[<prev] [next>] [<thread-prev] [thread-next>] [day] [month] [year] [list]
Message-Id: <20250717095122.32086-8-pablo@netfilter.org>
Date: Thu, 17 Jul 2025 11:51:22 +0200
From: Pablo Neira Ayuso <pablo@...filter.org>
To: netfilter-devel@...r.kernel.org
Cc: davem@...emloft.net,
netdev@...r.kernel.org,
kuba@...nel.org,
pabeni@...hat.com,
edumazet@...gle.com,
fw@...len.de,
horms@...nel.org
Subject: [PATCH net 7/7] netfilter: nf_conntrack: fix crash due to removal of uninitialised entry
From: Florian Westphal <fw@...len.de>
A crash in conntrack was reported while trying to unlink the conntrack
entry from the hash bucket list:
[exception RIP: __nf_ct_delete_from_lists+172]
[..]
#7 [ff539b5a2b043aa0] nf_ct_delete at ffffffffc124d421 [nf_conntrack]
#8 [ff539b5a2b043ad0] nf_ct_gc_expired at ffffffffc124d999 [nf_conntrack]

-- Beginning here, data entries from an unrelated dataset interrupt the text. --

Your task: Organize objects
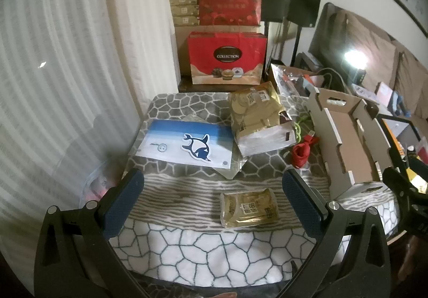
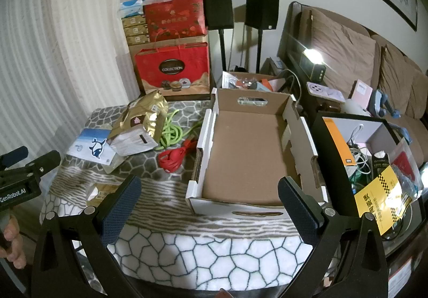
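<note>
A small gold packet [image 1: 248, 208] lies on the patterned cloth [image 1: 200, 250] between my left gripper's open fingers; the left gripper [image 1: 214, 201] is empty and just above the cloth. A blue and white packet with a whale sticker [image 1: 184, 144], a large gold bag [image 1: 256, 119], a green cord [image 2: 171, 132] and a red cable [image 2: 174, 156] lie further back. An empty cardboard tray box [image 2: 246, 153] stands on the right. My right gripper [image 2: 208, 207] is open and empty in front of the box's near wall.
Red gift bags [image 1: 227, 57] and stacked boxes stand behind the table. A black box [image 2: 366, 153] full of cables and packets sits right of the tray box. Curtains hang on the left, a sofa [image 2: 374, 62] on the right.
</note>
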`<act>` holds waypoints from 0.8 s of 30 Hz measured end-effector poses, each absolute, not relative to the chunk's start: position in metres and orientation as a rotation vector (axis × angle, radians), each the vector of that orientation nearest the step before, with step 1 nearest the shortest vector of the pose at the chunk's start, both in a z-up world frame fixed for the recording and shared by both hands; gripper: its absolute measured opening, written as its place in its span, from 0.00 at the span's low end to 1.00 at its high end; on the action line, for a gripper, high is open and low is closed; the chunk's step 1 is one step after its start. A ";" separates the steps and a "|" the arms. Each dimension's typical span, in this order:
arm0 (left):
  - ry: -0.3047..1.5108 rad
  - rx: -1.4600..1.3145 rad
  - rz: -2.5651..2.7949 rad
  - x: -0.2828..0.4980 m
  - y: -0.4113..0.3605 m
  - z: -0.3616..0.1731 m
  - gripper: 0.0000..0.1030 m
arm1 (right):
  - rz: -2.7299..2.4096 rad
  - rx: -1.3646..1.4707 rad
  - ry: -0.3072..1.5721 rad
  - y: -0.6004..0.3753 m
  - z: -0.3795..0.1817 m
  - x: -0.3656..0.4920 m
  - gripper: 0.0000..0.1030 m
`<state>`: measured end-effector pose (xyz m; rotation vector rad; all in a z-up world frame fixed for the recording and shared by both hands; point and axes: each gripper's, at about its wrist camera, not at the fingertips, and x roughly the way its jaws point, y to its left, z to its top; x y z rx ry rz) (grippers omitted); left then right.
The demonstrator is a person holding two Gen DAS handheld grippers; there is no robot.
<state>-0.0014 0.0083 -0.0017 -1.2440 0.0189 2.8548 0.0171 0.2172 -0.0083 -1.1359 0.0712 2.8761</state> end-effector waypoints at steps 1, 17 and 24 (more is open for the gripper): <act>0.019 -1.244 2.856 -0.001 0.008 -0.002 1.00 | 2.876 -1.136 0.071 0.217 -0.008 0.017 1.00; 0.028 -1.248 2.847 -0.001 0.011 -0.004 1.00 | 2.876 -1.138 0.075 0.218 -0.009 0.016 1.00; 0.028 -1.250 2.846 -0.002 0.011 -0.004 1.00 | 2.876 -1.139 0.075 0.218 -0.009 0.016 1.00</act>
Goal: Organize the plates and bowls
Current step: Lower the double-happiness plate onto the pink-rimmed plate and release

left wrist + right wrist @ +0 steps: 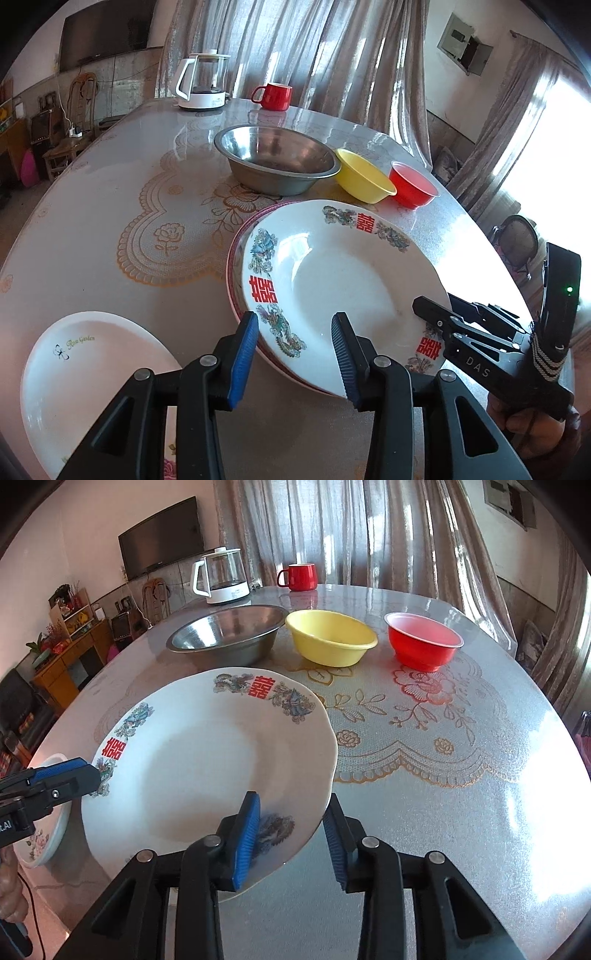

#9 [ff539b5a2b043ae0] __nf_conntrack_find_get at ffffffffc124efbc [nf_conntrack]
[..]
The nf_conn struct is marked as allocated from slab but appears to be in
a partially initialised state:
ct hlist pointer is garbage; looks like the ct hash value
(hence crash).
ct->status is equal to IPS_CONFIRMED|IPS_DYING, which is expected
ct->timeout is 30000 (=30s), which is unexpected.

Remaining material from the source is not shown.